Fix exclusive hardware control mode switching on controller failed activation #1522

saikishor · 2024-04-29T22:12:51Z

If the hardware supports only one active control mode at a time and when there is a failing controller activation, ros2_control is not propagating this information to the hardware, and the hardware might have the resource locked internally. This PR allows to solve such situations as explained in #1487 and #1486.

Fixes #1487
Closes #1492

…faces

saikishor · 2024-04-29T22:15:05Z

@firesurfer This PR has the fix that should solve your issue. If you can test it on your hardware and let us know, it would be great.
I could reproduce the same issue with a test and I added a fix, so that the test passes, so I'm confident that this might work for you.

codecov · 2024-04-29T22:25:51Z

Codecov Report

Attention: Patch coverage is 84.92063% with 19 lines in your changes are missing coverage. Please review.

Project coverage is 87.65%. Comparing base (e260049) to head (7755df0).

Additional details and impacted files

@@           Coverage Diff            @@
##           master    #1522    +/-   ##
========================================
  Coverage   87.65%   87.65%            
========================================
  Files         102      105     +3     
  Lines        8619     8741   +122     
  Branches      774      782     +8     
========================================
+ Hits         7555     7662   +107     
- Misses        788      802    +14     
- Partials      276      277     +1

Flag	Coverage Δ
unittests	`87.65% <84.92%> (+<0.01%)`	⬆️

Flags with carried forward coverage won't be shown.
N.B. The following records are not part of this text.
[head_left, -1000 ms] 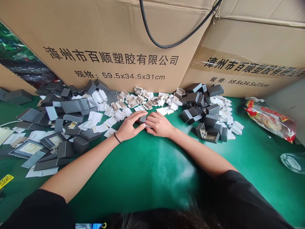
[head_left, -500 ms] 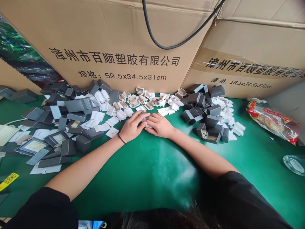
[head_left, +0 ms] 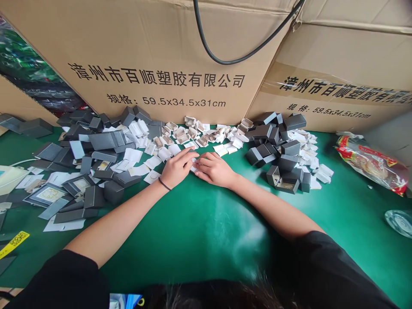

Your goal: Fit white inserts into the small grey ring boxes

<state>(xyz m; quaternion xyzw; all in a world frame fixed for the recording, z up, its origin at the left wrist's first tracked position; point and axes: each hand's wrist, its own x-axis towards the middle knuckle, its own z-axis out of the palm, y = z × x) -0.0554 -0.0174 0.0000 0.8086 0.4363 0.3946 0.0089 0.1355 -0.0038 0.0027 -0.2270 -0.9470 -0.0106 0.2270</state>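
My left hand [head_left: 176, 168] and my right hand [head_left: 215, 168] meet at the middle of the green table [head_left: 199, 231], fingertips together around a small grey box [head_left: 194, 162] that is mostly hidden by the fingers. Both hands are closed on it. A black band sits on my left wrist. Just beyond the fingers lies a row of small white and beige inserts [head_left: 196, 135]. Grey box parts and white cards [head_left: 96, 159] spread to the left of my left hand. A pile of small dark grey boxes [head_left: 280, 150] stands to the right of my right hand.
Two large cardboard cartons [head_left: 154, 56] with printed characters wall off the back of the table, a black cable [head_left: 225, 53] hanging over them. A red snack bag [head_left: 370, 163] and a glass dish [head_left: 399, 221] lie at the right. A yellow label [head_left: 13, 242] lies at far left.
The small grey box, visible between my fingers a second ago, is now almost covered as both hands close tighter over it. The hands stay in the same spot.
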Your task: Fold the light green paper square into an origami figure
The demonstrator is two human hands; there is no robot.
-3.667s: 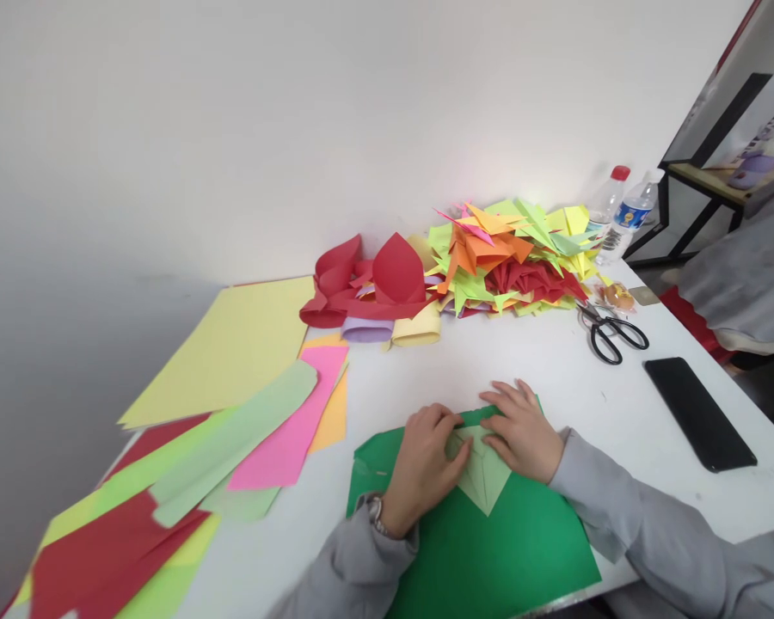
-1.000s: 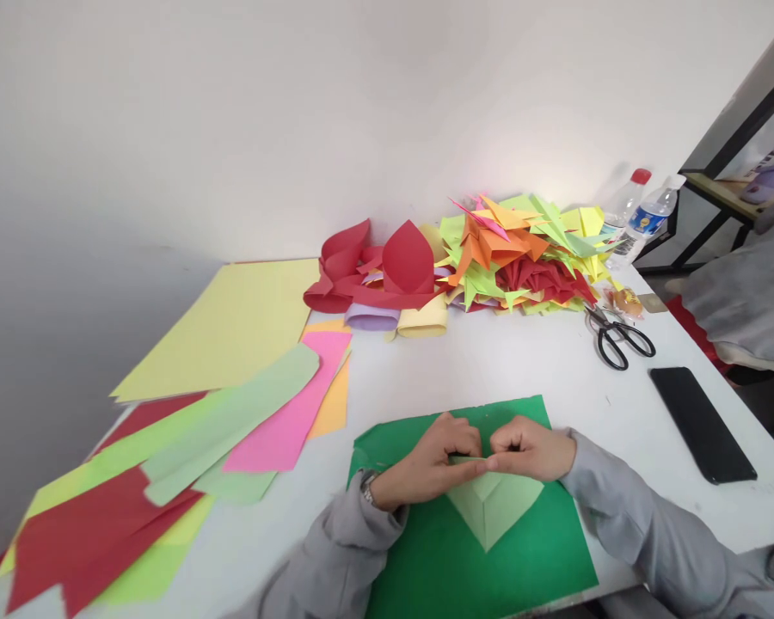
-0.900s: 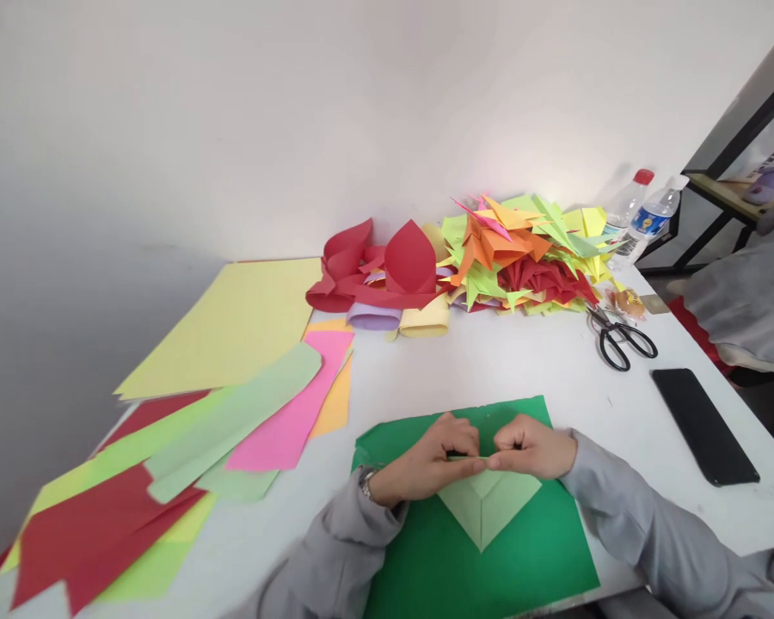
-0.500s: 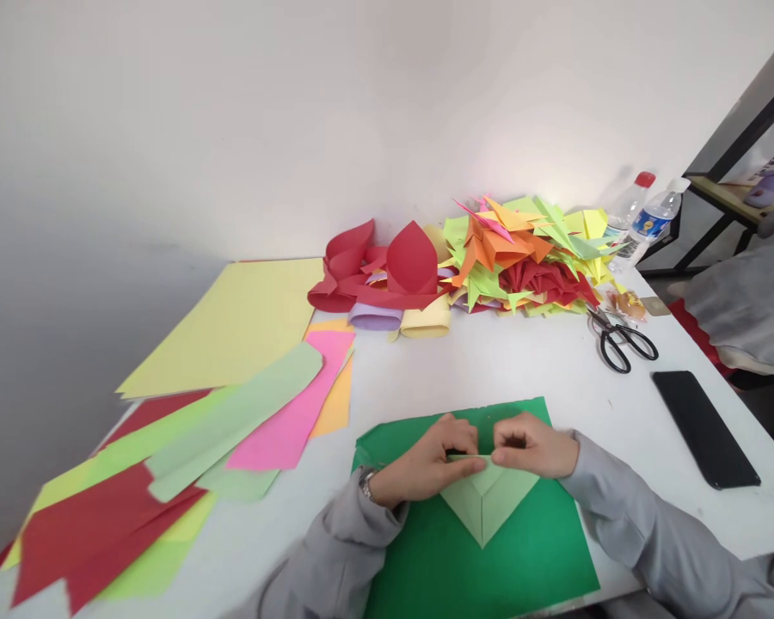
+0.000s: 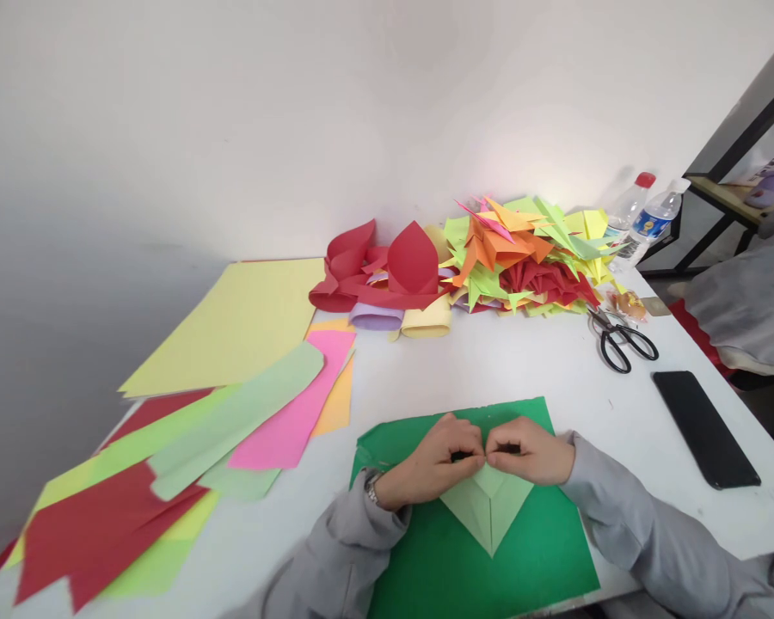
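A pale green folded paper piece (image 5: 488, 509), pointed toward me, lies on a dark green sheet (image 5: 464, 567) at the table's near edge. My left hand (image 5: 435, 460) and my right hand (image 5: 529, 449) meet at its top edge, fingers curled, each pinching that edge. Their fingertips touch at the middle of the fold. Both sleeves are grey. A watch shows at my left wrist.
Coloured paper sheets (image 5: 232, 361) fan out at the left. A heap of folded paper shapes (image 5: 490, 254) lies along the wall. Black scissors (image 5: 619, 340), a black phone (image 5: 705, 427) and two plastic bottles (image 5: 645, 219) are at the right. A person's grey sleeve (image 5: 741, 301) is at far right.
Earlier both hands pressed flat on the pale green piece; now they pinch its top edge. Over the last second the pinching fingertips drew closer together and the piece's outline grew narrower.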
Click here to find out more.

Files	Coverage Δ
...ailed_activate/test_controller_failed_activate.hpp	`100.00% <100.00%> (ø)`
controller_manager/src/controller_manager.cpp	`74.92% <81.81%> (+0.36%)`	⬆️
...ontroller_manager/test/test_release_interfaces.cpp	`89.28% <92.85%> (+1.78%)`	⬆️
...ailed_activate/test_controller_failed_activate.cpp	`66.66% <66.66%> (ø)`
..._components/test_actuator_exclusive_interfaces.cpp	`83.82% <83.82%> (ø)`

firesurfer · 2024-04-30T06:22:51Z

@saikishor Thanks a lot. Just for my understanding: If a controller fails activation now, a command mode switch is issued so that the hardware interface can release internally locked hardware?

I try to test this patch with an iron based setup.

firesurfer · 2024-04-30T06:41:39Z

@saikishor I just tested your PR and for me it didn't work so far.

It could be that I did something wrong. What I did was:

Clone your repository into by workspace
Rebase your branch onto iron with: git rebase fix/exclusive_hw_interface_switching --onto=iron
Build it with: --allow-overriding controller_interface controller_manager hardware_interface ros2_control_test_assets hardware_interface_testing
Change my controller to fail activation

  on_activate()....{
      release_interfaces();
      return controller_interface::CallbackReturn::FAILURE;

Source it and run it

When I activate the controller it fails as it should. But when I then try to load another controller I run into the same issue as before - the interfaces haven't been stopped.

saikishor · 2024-04-30T06:43:20Z

@saikishor Thanks a lot. Just for my understanding: If a controller fails activation now, a command mode switch is issued so that the hardware interface can release internally locked hardware?

I try to test this patch with an iron based setup.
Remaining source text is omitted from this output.